◆ **Exercise aim**:
Print out the data that follows exactly, character for character, apart from the pictures.

◆ **Collected material**:
++++++++
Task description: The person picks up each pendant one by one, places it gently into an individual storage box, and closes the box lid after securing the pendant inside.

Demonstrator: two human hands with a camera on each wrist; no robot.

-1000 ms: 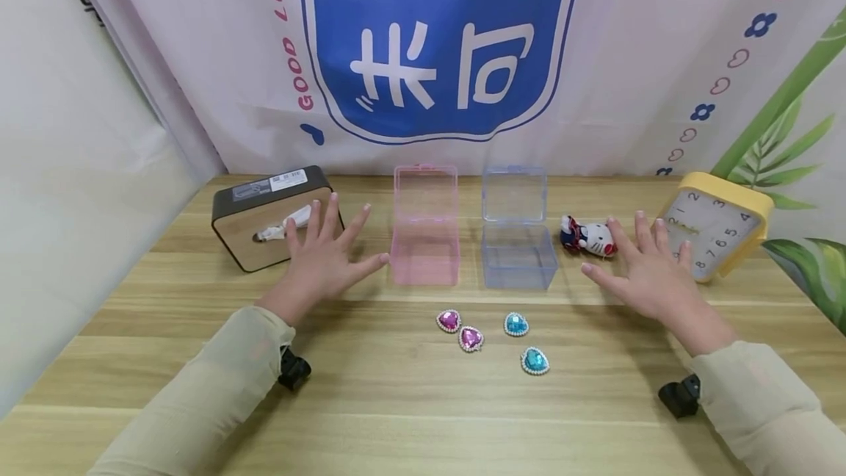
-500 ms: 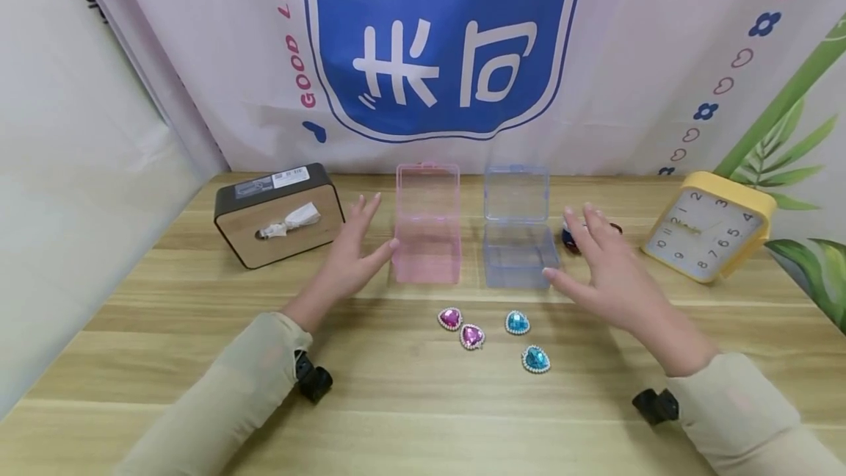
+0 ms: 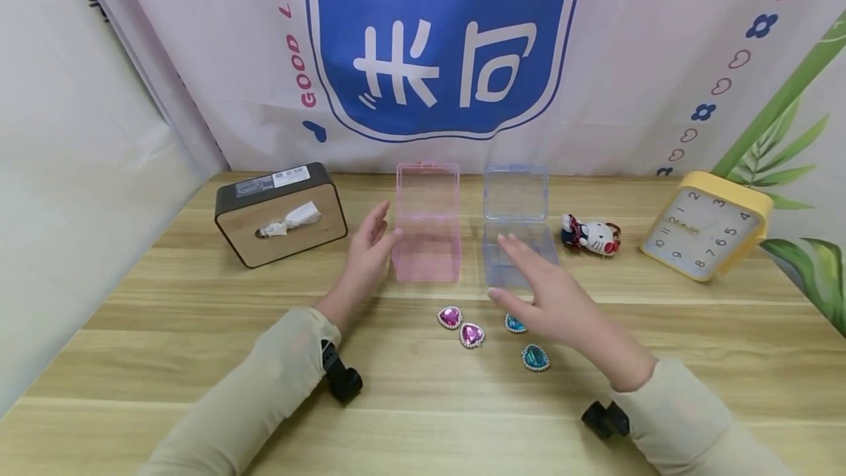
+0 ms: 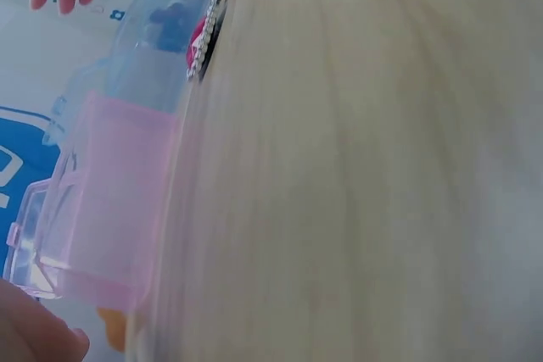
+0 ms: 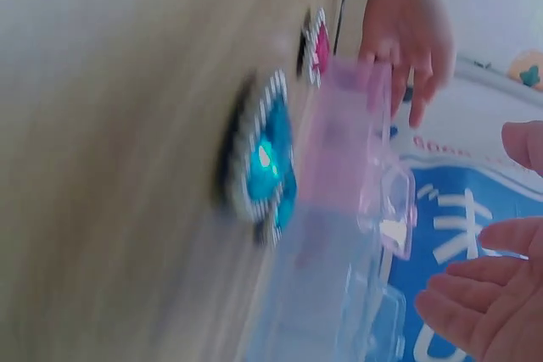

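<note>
My left hand (image 3: 363, 255) is beside the left wall of the clear pink box (image 3: 426, 263), fingers loosely bent and holding nothing; whether the thumb touches the box I cannot tell. Over the front of the clear blue box (image 3: 543, 274) hovers my right hand (image 3: 562, 307), fingers extended. Both boxes have their lids raised. In front of them lie a pink heart-shaped gem (image 3: 449, 317) with a beaded rim and a second pink gem (image 3: 472, 335). One blue gem (image 3: 514, 324) is partly covered by the right hand; another blue gem (image 3: 535, 358) sits nearer me.
A tissue box (image 3: 291, 222) stands at the left, a tissue poking from its slot. Right of the blue box lies a small cat doll (image 3: 595, 236), and beyond it a yellow clock (image 3: 703, 230) leans. A printed cloth (image 3: 615, 79) hangs behind the wooden table (image 3: 423, 432).
My left hand has moved right, from in front of the tissue box to the pink box. The right hand has swept left from the doll and clock to the blue box, uncovering the doll.
</note>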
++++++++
◆ **Task response**:
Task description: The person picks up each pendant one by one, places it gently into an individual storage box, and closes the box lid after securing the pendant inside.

Demonstrator: two human hands with a camera on each wrist; no robot.

-1000 ms: 
-500 ms: 
+0 ms: 
+0 ms: 
+0 ms: 

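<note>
My left hand (image 3: 363, 255) is beside the left wall of the clear pink box (image 3: 426, 263), fingers loosely bent and holding nothing; whether the thumb touches the box I cannot tell. Over the front of the clear blue box (image 3: 543, 274) hovers my right hand (image 3: 562, 307), fingers extended. Both boxes have their lids raised. In front of them lie a pink heart-shaped gem (image 3: 449, 317) with a beaded rim and a second pink gem (image 3: 472, 335). One blue gem (image 3: 514, 324) is partly covered by the right hand; another blue gem (image 3: 535, 358) sits nearer me.
A tissue box (image 3: 291, 222) stands at the left, a tissue poking from its slot. Right of the blue box lies a small cat doll (image 3: 595, 236), and beyond it a yellow clock (image 3: 703, 230) leans. A printed cloth (image 3: 615, 79) hangs behind the wooden table (image 3: 423, 432).
My left hand has moved right, from in front of the tissue box to the pink box. The right hand has swept left from the doll and clock to the blue box, uncovering the doll.
</note>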

The reply to this exercise is complete.